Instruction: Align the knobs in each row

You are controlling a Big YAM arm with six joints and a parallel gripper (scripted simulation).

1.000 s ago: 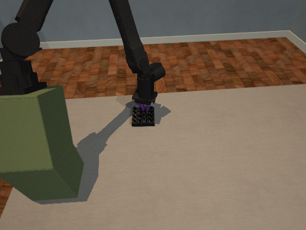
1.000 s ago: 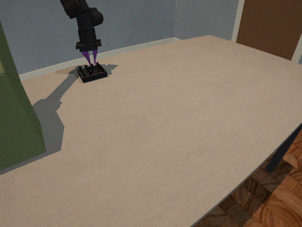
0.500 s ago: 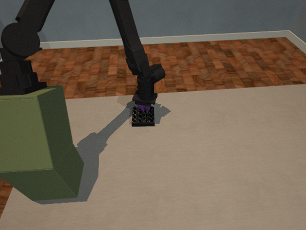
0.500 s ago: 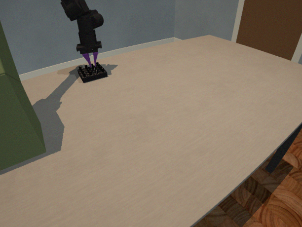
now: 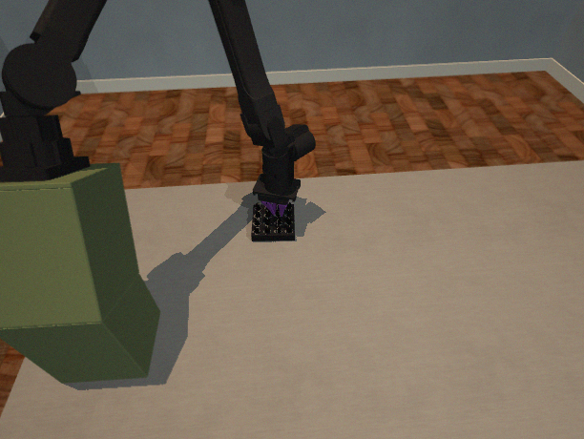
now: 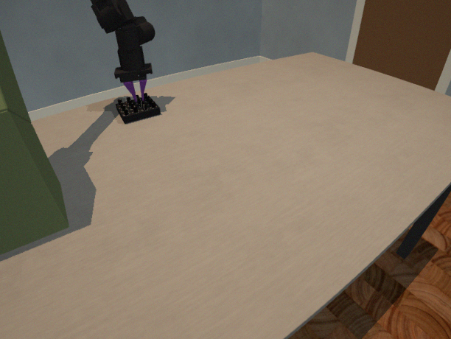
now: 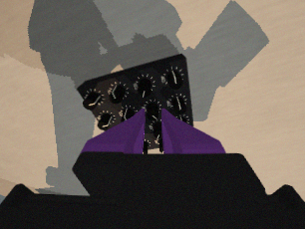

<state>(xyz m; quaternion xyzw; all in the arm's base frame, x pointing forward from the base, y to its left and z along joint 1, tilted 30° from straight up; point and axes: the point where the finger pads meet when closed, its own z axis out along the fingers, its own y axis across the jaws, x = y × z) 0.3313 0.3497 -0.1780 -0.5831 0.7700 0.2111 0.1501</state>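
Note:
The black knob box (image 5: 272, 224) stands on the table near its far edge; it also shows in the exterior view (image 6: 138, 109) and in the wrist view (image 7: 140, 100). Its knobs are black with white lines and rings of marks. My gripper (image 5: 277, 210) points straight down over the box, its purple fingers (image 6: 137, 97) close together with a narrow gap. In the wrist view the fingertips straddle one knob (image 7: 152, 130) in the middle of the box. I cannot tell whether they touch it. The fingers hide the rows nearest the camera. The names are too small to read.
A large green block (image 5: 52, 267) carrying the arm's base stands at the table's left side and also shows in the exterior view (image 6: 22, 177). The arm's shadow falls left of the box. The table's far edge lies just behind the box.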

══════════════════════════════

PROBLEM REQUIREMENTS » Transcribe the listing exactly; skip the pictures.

REPLY »
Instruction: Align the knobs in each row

You are controlling a Big YAM arm with six joints and a parallel gripper (scripted simulation).

1.000 s ago: 
1.000 s ago: 
0.500 s ago: 
0.500 s ago: 
now: 
now: 
now: 

<state>(xyz m; quaternion xyzw; all in the arm's base frame, x pointing forward from the base, y to its left and z along joint 1, tilted 30° from straight up; point and axes: the point where the finger pads meet when closed, its own z axis out along the fingers, its own y axis across the jaws, x = y × z) 0.3313 0.3497 -0.1780 -0.5831 0.7700 0.2111 0.1501</state>
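Note:
The black knob box (image 5: 272, 224) stands on the table near its far edge; it also shows in the exterior view (image 6: 138, 109) and in the wrist view (image 7: 140, 100). Its knobs are black with white lines and rings of marks. My gripper (image 5: 277, 210) points straight down over the box, its purple fingers (image 6: 137, 97) close together with a narrow gap. In the wrist view the fingertips straddle one knob (image 7: 152, 130) in the middle of the box. I cannot tell whether they touch it. The fingers hide the rows nearest the camera. The names are too small to read.
A large green block (image 5: 52, 267) carrying the arm's base stands at the table's left side and also shows in the exterior view (image 6: 22, 177). The arm's shadow falls left of the box. The table's far edge lies just behind the box.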

Nothing else is part of this answer.